At the edge of New Orleans' French Quarter, the Gov. Nicholls Street Wharf occupies a site that's been in continuous maritime commerce since shortly after the city's founding in 1718. Now there's a controversy over using the site for ... maritime commerce.
The New Orleans Times-Picayune reports on not-in-my-backyard protests against plans to convert the 1960s-era breakbulk wharf into a cold-storage warehouse and transfer facility for New Orleans Cold Storage. NOCS, a 122-year-old exporter of frozen poultry and other products, has been trying for more than three years to regain dockside access it lost when Hurricane Katrina closed the Mississippi River-Gulf Outlet canal to shipping.
NOCS says it is spending $45,000 a month to truck its cargo from its existing plant to Mississippi River wharves. Opponents say renovating the Gov. Nicholls site for NOCS would interfere with tourism and a plan to develop a four-mile riverfront park on obsolete wharves. Port officials are siding with advocates of maintaining a century-old business and its well-paying cargo jobs.

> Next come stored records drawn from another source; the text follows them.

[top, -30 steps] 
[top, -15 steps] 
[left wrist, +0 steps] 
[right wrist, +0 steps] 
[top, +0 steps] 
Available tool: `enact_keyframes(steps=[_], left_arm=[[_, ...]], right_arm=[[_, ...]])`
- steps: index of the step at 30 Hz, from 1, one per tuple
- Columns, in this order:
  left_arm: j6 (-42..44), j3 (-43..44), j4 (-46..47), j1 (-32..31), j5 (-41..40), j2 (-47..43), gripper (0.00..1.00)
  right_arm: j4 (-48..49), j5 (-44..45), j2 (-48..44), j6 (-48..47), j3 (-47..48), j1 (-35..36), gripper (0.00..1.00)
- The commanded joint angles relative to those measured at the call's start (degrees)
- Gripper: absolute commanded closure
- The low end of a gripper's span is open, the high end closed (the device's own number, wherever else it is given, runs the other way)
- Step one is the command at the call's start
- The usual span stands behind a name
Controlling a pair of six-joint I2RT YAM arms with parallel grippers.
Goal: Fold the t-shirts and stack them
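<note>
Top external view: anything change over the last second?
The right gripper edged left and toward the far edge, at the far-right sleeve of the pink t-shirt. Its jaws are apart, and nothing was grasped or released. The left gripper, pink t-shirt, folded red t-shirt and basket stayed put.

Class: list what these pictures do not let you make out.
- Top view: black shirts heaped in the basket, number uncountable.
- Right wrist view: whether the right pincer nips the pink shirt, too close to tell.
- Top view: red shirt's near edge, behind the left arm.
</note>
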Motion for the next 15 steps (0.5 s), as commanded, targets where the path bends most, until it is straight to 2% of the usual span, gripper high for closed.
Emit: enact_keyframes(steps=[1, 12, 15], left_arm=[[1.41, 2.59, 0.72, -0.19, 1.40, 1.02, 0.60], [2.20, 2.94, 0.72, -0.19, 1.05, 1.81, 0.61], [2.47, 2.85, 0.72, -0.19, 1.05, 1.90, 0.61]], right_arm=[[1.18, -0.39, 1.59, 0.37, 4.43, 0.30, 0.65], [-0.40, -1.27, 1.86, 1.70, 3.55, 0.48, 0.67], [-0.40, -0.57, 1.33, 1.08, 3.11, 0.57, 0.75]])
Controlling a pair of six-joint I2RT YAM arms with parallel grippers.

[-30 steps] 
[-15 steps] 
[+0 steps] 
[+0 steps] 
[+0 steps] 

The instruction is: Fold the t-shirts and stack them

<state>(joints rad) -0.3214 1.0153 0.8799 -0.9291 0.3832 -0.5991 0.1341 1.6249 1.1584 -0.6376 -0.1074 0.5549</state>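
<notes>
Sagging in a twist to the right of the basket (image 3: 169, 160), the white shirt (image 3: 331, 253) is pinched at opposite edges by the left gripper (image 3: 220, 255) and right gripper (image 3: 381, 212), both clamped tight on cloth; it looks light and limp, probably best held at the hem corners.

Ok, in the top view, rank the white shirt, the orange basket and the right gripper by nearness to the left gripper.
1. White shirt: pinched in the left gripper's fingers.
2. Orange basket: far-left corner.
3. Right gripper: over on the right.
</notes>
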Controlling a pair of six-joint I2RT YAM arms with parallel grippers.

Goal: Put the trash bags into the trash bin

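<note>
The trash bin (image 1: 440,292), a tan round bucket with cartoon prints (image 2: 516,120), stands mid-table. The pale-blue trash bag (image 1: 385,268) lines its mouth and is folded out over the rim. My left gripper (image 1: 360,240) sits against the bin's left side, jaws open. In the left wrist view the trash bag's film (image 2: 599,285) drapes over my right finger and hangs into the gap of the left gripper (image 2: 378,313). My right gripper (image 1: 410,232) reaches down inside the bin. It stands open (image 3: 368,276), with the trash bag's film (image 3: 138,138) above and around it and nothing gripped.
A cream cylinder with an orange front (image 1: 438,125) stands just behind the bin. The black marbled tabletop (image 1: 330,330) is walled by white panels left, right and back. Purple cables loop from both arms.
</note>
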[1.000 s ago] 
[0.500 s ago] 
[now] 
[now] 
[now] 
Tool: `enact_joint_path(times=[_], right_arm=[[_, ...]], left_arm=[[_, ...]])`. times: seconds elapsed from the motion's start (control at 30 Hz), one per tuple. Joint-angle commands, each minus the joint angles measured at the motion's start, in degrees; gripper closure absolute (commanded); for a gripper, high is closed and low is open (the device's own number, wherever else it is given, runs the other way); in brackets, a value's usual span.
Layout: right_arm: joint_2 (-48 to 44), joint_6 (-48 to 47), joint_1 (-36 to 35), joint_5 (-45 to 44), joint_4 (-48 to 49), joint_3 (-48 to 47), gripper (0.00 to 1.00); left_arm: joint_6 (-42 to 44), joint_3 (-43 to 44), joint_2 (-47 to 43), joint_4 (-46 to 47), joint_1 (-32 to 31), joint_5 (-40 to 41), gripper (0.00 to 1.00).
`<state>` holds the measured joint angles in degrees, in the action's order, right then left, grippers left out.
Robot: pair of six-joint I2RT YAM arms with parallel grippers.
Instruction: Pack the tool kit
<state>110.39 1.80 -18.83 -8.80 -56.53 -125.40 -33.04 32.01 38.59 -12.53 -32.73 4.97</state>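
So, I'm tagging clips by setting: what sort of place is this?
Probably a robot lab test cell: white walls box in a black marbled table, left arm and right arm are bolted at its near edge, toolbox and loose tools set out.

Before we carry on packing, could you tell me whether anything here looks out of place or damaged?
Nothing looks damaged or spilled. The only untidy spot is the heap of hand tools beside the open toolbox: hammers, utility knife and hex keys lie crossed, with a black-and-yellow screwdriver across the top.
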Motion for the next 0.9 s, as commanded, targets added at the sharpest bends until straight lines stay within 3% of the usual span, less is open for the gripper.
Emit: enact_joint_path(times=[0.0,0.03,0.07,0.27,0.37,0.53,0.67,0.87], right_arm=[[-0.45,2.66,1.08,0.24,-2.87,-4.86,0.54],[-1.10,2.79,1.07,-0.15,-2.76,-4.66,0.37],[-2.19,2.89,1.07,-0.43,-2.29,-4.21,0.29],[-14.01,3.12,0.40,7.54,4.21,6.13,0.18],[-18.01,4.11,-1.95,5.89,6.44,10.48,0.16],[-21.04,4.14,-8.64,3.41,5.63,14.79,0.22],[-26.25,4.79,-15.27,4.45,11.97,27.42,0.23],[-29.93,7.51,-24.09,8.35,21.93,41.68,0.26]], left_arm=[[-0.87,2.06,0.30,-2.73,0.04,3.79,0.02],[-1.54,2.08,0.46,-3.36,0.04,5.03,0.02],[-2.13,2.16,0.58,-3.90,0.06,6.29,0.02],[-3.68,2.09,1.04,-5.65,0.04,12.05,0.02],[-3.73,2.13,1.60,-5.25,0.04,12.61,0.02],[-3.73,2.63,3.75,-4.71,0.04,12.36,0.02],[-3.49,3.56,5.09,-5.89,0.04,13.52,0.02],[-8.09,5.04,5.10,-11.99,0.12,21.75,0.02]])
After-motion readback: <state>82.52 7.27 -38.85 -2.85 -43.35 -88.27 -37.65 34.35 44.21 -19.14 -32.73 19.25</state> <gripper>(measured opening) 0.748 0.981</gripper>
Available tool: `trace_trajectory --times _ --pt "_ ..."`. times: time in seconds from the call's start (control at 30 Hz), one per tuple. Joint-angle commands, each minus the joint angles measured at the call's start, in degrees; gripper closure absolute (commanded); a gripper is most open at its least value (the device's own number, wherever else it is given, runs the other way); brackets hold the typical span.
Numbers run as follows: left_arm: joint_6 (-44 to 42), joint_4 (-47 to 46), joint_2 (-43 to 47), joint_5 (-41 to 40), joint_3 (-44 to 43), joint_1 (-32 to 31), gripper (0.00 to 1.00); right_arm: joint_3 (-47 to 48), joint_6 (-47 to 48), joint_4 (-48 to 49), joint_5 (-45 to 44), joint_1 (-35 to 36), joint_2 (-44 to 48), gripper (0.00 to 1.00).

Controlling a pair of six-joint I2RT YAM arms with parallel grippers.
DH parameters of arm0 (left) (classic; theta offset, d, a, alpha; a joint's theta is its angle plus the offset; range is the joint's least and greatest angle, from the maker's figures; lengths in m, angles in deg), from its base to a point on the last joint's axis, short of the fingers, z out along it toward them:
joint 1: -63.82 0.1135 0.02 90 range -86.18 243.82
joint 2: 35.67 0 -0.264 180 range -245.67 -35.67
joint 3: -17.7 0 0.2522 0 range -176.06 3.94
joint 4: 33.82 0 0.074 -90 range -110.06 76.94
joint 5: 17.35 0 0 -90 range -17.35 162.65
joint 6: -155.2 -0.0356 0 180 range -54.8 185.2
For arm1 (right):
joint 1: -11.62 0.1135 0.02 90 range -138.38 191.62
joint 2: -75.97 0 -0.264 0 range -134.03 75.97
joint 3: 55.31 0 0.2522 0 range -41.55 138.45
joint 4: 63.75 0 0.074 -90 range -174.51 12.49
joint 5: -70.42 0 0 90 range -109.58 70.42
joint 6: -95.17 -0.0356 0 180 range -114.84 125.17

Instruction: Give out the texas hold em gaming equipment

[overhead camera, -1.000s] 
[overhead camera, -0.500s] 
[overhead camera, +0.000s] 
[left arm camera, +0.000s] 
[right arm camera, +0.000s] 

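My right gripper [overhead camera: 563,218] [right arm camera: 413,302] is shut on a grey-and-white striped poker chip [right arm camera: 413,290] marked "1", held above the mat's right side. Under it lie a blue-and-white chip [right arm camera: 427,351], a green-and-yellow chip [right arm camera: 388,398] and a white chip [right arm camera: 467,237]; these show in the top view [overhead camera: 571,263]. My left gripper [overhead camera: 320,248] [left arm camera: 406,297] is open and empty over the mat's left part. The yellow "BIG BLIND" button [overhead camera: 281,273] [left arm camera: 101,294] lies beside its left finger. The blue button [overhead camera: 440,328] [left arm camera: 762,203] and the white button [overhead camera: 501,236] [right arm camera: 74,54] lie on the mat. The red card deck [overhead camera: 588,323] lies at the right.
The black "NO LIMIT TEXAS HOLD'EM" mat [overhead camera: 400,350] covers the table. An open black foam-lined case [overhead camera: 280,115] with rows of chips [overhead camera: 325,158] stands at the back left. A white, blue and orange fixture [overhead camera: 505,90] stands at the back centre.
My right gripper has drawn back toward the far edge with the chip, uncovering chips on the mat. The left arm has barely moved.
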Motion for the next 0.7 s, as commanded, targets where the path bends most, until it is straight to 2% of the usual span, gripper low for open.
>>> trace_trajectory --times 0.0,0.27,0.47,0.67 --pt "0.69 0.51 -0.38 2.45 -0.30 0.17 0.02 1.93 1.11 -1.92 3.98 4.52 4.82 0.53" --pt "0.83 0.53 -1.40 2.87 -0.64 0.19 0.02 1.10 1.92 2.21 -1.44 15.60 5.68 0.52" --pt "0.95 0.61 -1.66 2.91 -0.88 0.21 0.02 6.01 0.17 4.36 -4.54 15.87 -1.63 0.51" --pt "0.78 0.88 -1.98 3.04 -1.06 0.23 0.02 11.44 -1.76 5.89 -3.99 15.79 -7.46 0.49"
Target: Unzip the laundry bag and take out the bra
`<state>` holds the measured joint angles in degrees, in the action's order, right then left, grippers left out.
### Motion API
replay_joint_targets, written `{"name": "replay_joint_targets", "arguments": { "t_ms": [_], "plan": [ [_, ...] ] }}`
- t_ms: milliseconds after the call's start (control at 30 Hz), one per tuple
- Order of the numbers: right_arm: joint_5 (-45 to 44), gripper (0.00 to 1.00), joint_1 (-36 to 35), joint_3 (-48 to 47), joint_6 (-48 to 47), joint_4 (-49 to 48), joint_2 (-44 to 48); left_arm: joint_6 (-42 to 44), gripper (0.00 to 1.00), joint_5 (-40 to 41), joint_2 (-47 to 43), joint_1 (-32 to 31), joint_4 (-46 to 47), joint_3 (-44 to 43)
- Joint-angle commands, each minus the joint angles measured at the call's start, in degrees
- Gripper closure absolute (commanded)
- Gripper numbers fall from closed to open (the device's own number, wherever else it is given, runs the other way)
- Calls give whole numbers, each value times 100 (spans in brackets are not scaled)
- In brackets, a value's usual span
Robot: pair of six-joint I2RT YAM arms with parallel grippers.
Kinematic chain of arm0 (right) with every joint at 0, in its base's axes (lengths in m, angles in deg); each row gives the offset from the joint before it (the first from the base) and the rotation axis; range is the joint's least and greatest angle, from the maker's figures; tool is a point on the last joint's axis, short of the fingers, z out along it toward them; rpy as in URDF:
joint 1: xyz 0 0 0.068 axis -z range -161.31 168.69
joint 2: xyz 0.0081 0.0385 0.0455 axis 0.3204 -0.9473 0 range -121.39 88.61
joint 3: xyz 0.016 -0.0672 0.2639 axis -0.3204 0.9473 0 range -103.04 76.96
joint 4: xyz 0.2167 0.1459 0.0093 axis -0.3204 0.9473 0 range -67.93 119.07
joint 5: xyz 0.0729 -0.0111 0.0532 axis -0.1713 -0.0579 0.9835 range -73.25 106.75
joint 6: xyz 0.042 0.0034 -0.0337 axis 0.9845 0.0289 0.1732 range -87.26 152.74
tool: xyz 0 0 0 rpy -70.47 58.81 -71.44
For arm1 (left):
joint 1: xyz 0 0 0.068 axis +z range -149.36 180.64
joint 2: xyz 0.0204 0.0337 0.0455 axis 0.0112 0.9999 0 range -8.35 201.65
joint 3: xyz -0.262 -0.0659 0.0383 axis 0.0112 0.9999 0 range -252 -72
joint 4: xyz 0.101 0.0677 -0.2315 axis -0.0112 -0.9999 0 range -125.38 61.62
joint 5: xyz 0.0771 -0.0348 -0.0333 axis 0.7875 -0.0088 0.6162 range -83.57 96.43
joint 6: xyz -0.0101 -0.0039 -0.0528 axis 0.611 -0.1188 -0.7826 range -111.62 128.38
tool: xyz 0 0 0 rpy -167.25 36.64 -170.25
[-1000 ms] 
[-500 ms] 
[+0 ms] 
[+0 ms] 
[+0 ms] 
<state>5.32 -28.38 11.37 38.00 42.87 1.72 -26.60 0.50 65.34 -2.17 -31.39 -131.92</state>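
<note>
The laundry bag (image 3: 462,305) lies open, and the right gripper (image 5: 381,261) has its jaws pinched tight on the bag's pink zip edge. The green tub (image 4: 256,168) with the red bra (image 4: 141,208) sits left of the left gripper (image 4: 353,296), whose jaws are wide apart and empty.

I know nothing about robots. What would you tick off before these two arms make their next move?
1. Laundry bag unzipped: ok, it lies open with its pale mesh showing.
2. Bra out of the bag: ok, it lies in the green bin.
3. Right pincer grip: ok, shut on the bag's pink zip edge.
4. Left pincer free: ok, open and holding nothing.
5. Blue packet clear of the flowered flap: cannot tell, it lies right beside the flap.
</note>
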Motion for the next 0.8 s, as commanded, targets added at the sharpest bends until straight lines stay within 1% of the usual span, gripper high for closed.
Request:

Regretfully this idea that port businesses interfere with commerce is not only prevelant in New Orleans, it is pervasive and all over the world. What folks must realize and obviously relearn that without transportation facilities and interchange points between modes i.e. docks, etc. tourism would ultimately not exist. There would be no products to buy, food to eat or hotels in which to lay their heads.
It can be argued that transportation is in fact the 'world's oldest profession'. In the days of the caves someone had to move the rocks, the sticks, the pelts for them to be used!!!! So my comment is therefore which came first? The ships (and their docking facilities) or The Tourists?